# Droid



## Cal (Jun 17, 2008)

Got the new motorola Droid the other day from verizon ,,,,, I LOVE IT !!

It syncs with my google accounts and is just AMAZING !!!

Been waiting decades for something like this ,,,, once a customer is added to my contacts .I can add in the address ,,, hit navigation and PRESTO ,, it starts directing me were to drive !!!

Online banking , lists , calenders , on and on and on ,,,,

i KNOW i need to be careful with it around the "nasty " messes we get in but i'll do my best !!

GREAT TOOL !!!!!!!!!!!! :thumbsup::thumbsup:


----------



## ChrisConnor (Dec 31, 2009)

I might like a smart phone, but I'd ruin it in no time at all.


----------



## Cal (Jun 17, 2008)

ChrisConnor said:


> I might like a smart phone, but I'd ruin it in no time at all.
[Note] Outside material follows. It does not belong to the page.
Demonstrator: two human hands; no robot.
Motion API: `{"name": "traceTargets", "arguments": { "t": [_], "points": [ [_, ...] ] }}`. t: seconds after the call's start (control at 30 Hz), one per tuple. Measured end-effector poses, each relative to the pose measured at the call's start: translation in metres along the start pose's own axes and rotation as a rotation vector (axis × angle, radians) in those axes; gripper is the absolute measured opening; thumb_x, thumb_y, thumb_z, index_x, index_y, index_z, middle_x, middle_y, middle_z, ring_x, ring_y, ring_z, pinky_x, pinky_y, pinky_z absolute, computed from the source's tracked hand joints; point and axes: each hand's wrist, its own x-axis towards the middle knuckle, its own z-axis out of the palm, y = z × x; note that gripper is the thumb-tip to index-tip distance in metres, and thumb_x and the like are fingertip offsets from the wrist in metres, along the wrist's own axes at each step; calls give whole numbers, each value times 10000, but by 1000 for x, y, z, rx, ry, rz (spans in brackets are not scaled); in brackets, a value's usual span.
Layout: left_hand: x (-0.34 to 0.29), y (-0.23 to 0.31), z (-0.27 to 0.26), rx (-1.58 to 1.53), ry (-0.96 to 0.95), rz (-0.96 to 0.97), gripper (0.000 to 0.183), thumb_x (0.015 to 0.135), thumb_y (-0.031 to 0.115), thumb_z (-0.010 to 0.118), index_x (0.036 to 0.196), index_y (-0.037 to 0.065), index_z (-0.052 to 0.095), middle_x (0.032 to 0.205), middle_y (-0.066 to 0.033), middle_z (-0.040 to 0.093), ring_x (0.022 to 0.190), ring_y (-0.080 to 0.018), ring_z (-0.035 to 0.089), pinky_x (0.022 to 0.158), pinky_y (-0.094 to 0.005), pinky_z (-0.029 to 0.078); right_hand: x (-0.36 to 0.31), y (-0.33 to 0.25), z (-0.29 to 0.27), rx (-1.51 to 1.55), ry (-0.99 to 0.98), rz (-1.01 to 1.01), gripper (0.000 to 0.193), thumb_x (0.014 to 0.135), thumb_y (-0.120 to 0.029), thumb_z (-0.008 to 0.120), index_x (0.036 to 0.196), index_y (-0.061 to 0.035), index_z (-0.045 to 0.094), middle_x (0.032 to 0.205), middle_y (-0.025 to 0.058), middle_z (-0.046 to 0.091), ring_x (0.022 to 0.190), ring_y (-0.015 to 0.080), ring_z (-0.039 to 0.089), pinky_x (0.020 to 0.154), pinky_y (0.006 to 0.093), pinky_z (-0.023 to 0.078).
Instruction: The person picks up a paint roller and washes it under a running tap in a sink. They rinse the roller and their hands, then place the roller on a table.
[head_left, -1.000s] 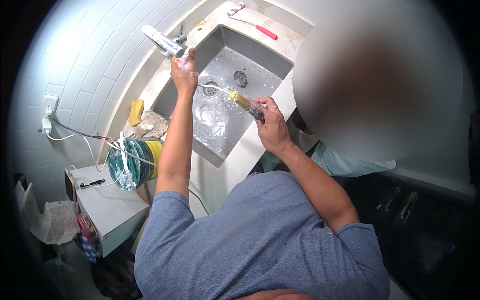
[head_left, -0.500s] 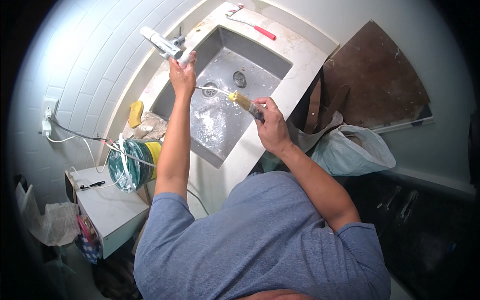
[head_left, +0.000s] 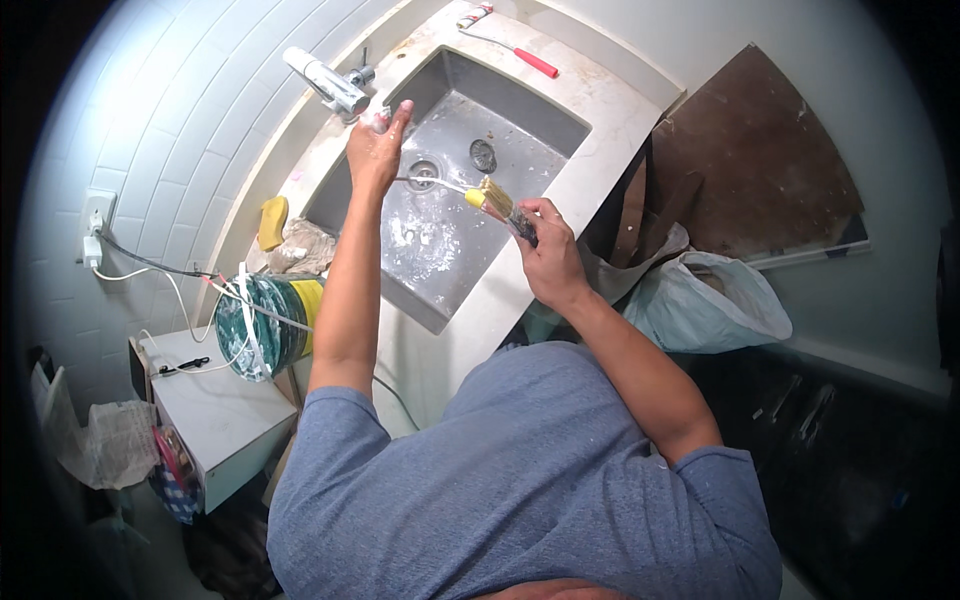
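Below the chrome faucet (head_left: 335, 85), my left hand (head_left: 374, 158) is closed round the wet white sleeve of a small paint roller (head_left: 440, 182), mostly hidden by my fingers. Its thin white wire runs right across the grey sink (head_left: 440, 280) to a yellow piece. My right hand (head_left: 550, 255), over the sink's right edge, grips a dark, paint-marked handle. Tan bristles like a paintbrush's (head_left: 493, 192) show beside the yellow piece; whether brush and roller are separate I cannot tell. White paint residue lies in the sink.
A red-handled mini roller (head_left: 535, 62) lies on the far counter. To the left are a yellow sponge (head_left: 271, 223), a crumpled cloth (head_left: 302, 247) and a green bucket (head_left: 268, 325) with cables across it. A white sack (head_left: 700, 300) and a brown board (head_left: 760, 160) stand right.
My left hand has shifted slightly right and its thumb stands farther out. The piece in my right hand has turned a little, showing more of the bristles.
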Motion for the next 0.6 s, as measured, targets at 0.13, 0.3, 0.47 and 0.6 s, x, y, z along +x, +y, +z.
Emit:
{"name": "traceTargets", "arguments": {
  "t": [0.13,0.3,0.47,0.6],
  "points": [
    [6,-19,-4,48,112,-50,612,923,591,599,842,-10,685,711,-151,666,703,-287,634,706,-405,483,-2,1,5,36,-44,11,441,832,81,588,1254,-38,626,1121,159,566,953,324,631,824,384,516],
    [11,-36,0,-1,98,105,477,965,439,575,850,-10,689,720,-182,657,677,-313,615,671,-430,471,-2,-2,5,30,-24,-9,410,829,79,597,1227,-16,630,1123,152,566,953,324,632,825,381,515],
    [6,-40,-3,-4,86,158,398,942,350,604,794,-17,653,662,-163,623,632,-277,600,629,-413,451,-2,0,4,26,-25,-11,420,828,79,597,1234,-24,631,1127,152,564,955,325,632,826,380,515],
    [11,-47,-4,-68,-9,52,327,912,276,629,809,-34,634,708,-120,653,635,-227,607,620,-382,466,-1,-2,7,30,-22,-23,396,830,77,593,1214,-8,633,1126,160,567,955,331,631,828,383,514]
  ]
}}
 Think you will ,,, but not really. Good case and keep it clean ,,, no PROB ! :yes:


----------



## rocksteady (Oct 8, 2008)

Can it make phone calls too?










Paul


----------



## futz (Sep 17, 2009)

Cal said:


> Got the new motorola Droid the other day from verizon


Nice. Be sure to remember to take it out of your pocket before your clothes go in the wash. My buddy forgot his less than a month old iPhone in his pocket. It got washed _and_ dried. We did all the usual tricks to try to save a wet phone but it was dead.


----------



## SlickRick (Sep 3, 2009)

I got one yesterday, I was sitting here playing with it. :thumbup:


----------



## Cal (Jun 17, 2008)

rocksteady said:


> Can it make phone calls too?
> 
> 
> 
> ...


----------



## Cal (Jun 17, 2008)

slickrick said:


> I got one yesterday, I was sitting here playing with it. :thumbup:


 Got a case for it called "The Glove " ,,,, MUCH better for the speaker phone !
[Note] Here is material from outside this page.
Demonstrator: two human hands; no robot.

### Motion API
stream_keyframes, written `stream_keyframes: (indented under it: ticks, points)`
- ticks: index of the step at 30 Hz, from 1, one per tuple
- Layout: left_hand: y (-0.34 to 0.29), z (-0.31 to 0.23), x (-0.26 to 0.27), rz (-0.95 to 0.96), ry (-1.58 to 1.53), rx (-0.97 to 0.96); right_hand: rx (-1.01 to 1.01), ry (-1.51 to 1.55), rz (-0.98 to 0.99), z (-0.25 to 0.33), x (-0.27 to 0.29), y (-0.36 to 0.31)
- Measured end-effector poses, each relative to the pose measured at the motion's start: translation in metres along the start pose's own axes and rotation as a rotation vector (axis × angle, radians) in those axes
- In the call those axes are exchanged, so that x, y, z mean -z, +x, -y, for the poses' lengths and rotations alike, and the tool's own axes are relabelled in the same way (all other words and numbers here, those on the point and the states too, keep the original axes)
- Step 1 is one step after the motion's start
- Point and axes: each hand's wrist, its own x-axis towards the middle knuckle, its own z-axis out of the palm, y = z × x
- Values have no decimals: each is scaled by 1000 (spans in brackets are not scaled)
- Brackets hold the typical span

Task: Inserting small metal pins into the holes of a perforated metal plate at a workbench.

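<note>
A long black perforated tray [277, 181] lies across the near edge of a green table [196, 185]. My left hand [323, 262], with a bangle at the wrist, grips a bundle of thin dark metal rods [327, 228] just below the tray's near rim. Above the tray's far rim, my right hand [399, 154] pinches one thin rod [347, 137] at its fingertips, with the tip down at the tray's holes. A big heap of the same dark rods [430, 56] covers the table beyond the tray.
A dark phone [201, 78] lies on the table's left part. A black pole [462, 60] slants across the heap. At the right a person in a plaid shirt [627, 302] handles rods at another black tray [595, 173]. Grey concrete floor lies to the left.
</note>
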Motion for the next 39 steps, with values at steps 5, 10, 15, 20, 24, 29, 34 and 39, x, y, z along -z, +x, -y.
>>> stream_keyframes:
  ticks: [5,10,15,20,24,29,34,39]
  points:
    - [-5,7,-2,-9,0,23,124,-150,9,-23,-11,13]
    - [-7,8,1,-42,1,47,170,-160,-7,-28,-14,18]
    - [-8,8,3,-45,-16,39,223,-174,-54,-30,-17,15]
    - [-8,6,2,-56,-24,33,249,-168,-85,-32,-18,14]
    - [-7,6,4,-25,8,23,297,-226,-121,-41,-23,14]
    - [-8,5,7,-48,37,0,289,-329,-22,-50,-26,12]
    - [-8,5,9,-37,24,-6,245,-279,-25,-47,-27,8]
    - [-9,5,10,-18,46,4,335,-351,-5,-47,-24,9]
$30 ouch ,, but worth using the speaker AND having a cover


----------



## SlickRick (Sep 3, 2009)

Cal said:


> Got a case for it called "The Glove " ,,,, MUCH better for the speaker phone !
> 
> $30 ouch ,, but worth using the speaker AND having a cover


Dude, I got the " Glove" too. We're like brothers from a different mother. They are bad mo fo's


----------



## SlickRick (Sep 3, 2009)

Did you get a screen protector?


----------



## Cal (Jun 17, 2008)

slickrick said:


> Did you get a screen protector?



Yeah ,,, 3 pack !!! Know we'll need em ,,,, Bro !


----------



## SewerRatz (Apr 25, 2009)

I been using the Storm from Verizon, it runs all the google apps as well. And I use the Blackberry maps instead of paying for the VZ navigator. It also gives me directions to the job. There is an app I love to use called Poynt. Should see if you can get it on the droid phone. It has yellow pages, white pages with reverse look up, restaurant finder, and lowest gas price locater as well.
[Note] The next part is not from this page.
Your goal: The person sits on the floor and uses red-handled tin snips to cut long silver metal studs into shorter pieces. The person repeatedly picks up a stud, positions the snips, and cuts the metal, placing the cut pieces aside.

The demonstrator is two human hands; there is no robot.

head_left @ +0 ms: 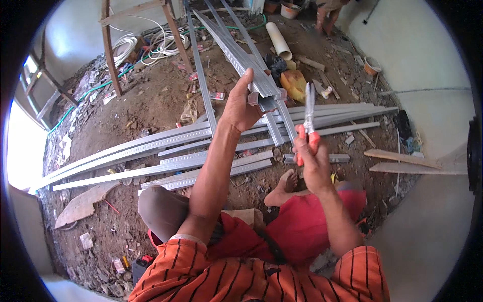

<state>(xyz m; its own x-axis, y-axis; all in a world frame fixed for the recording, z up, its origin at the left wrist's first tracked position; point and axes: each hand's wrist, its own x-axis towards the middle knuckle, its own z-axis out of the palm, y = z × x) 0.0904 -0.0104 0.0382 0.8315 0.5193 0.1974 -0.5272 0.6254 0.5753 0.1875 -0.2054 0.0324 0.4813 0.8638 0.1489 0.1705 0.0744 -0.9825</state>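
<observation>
My left hand (238,106) is closed round the near end of a long galvanized metal channel (235,54), its thumb along the side. The channel slopes away to the far top of the view. At its near end, small cut flaps (281,94) stick out to either side. In my right hand (314,165) are metal snips with red-orange handles (314,140). Their blades (310,103) point up and away, to the right of the channel end and apart from it. Beneath both hands, more metal channels (191,135) lie across the dirt floor.
A short channel piece (322,158) lies near my bare foot (286,187). Farther off are a cream pipe (278,40), a yellow crumpled thing (294,83) and a wooden stand (111,55) by coiled white cable (163,44). Boards (402,158) lie right. Another person's legs (324,20) show at the back.
</observation>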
http://poynt.com/ btw this is a free app.


----------



## SlickRick (Sep 3, 2009)

These Droids have more than you ever imagined. And then some. Amazing. :thumbup:


----------



## Bayside500 (May 16, 2009)

interested in overclocking your Droid ?

might be some NSFW language................

http://www.genmay.com/showthread.php?t=826988


----------



## Cal (Jun 17, 2008)

Bayside500 said:


> interested in overclocking your Droid ?
> 
> might be some NSFW language................
> 
> http://www.genmay.com/showthread.php?t=826988


What does that mean Bayside ?


----------



## AndersenPlumbing (Jan 23, 2010)

I'll stick to my Iphone. I love it and it is actually quite durable.


----------



## GREENPLUM (Jul 27, 2008)

this reminded me of my "trapper keeper". It was a bad ass tool for keepin up with schoolwork


----------



## SummPlumb (Feb 19, 2010)

We use the Blackberry's for our business.... And yes ChrisCOnner, I have to get a new phone every 6 months due to scratching, dropping and getting unmentionable things on the keyboard. it goes in the COGS category right up under truck fuel.


----------



## mialle30 (May 10, 2010)

Cal said:


> Got the new motorola Droid the other day from verizon ,,,,, I LOVE IT !!
> 
> It syncs with my google accounts and is just AMAZING !!!
> 
> ...




Check out this like for otterbox. it makes your phone bigger but will protect it. I have a blackberry and have dropped it 20 times easy with no damage. 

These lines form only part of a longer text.